Nothing in this Confidentiality Statement prohibits me from reporting possible violations of federal law or regulation to any governmental agency or entity, including but not limited to the Department of Justice, the Securities and Exchange Commission, the Congress, and any agency Inspector General, or making other disclosures that are protected under the whistleblower provisions of federal law or regulation. I do not need the prior authorization of the Law Department to make any such reports or disclosures and I am not required to notify the company that I have made such reports or disclosures.

KBR also agreed to make reasonable efforts to contact KBR employees in the United States who had signed the confidentiality statement from the effective date of Rule 21F-17 through the present, providing these employees with a copy of the SEC enforcement order and a statement that KBR does not require the employee to seek permission from the General Counsel of KBR before communicating with any governmental agency or entity regarding possible violations of federal law or regulations.

Other Governmental Agency Actions Concerning Confidentiality Agreements

The SEC is not the only governmental agency that is challenging employers’ restrictions on disclosures of confidential information. The National Labor Relations Board and the Equal Employment Opportunity Commission have all given recent scrutiny to confidentiality provisions in employment-related documents.

On March 18, 2015, the General Counsel of the NLRB issued Memorandum GC 15-04, “Report of the General Counsel Concerning Employer Rules,” which criticizes employer prohibitions on disclosure of “employee information” or even simply information that is “not public information” as overly broad, based on the conclusion that employees may perceive such restrictions as prohibiting employees from sharing information about wages, benefits and other terms and conditions of employment. The NLRB position applies equally to non-union employees and union employees. However, because the protections of the National Labor Relations Act apply only to employees who are neither managerial nor supervisory, the NLRB’s position applies only to the extent that prohibitions would apply to non-managerial and non-supervisory employees.

In 2014, the EEOC initiated litigation against CVS Pharmacy, Inc., contending that a settlement agreement and general release that, among other terms, prohibited disclosure of information about personnel interfered with employee rights under federal anti-discrimination laws.
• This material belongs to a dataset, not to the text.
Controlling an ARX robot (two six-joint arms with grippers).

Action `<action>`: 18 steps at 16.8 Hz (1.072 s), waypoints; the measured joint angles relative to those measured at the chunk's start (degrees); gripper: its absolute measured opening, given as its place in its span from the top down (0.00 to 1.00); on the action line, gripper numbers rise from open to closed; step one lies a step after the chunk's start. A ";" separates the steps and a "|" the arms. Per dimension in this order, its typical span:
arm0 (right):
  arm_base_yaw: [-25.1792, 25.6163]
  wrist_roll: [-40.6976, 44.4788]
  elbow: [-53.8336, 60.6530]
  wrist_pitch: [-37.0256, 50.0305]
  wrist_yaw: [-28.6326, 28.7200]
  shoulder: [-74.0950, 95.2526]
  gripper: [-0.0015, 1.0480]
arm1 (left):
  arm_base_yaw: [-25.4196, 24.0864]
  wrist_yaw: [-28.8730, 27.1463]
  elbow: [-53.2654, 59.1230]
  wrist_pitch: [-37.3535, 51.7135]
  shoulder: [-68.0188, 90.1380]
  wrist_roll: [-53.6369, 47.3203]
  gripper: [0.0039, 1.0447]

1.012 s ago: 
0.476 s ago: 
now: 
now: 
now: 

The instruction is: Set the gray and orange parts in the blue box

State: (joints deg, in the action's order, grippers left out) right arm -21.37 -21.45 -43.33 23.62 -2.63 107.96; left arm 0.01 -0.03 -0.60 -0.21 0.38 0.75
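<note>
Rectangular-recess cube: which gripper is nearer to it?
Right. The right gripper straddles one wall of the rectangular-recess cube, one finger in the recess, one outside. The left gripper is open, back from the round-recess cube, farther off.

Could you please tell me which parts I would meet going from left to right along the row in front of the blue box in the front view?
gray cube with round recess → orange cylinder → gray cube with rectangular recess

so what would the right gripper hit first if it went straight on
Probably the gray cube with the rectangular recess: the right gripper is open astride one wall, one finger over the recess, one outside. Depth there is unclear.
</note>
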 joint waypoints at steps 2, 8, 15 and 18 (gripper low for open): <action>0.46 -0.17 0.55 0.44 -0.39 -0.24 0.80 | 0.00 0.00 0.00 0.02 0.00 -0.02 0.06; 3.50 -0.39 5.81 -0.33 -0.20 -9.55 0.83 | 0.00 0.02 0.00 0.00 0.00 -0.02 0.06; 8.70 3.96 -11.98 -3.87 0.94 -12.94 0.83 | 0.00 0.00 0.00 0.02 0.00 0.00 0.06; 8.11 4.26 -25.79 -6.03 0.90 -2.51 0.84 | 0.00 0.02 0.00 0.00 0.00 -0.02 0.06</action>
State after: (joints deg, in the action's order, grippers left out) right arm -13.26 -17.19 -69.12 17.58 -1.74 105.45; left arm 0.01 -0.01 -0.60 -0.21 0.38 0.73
Although the EEOC’s challenge was dismissed by the United States District Court for the Northern District of Illinois, the case is currently on appeal before the United States Court of Appeals for the Seventh Circuit.

Action Companies Should be Taking Now

Companies should review the provisions in their confidentiality agreements and any confidentiality language in their employment agreements, codes of conduct, employment policies, forms and handbooks, employee releases and termination and severance agreements to determine whether the company should amend any of these documents to ensure that, in the words of the SEC’s KBR press release, they do not “in word or deed stop their employees from reporting potential violations to the SEC.” The language that KBR and the SEC agreed upon in the order that settled the SEC enforcement action may provide a model for companies to use when reviewing their employment-related documents and policies.  Although the SEC clearly approves of that language, companies should consult with counsel to determine the extent to which that language may serve as a suitable model for their own employment-related materials.

To the extent applicable, companies should also consider modifications to confidentiality agreements and other confidentiality language to reduce their exposure to possible challenges by the NLRB and the EEOC.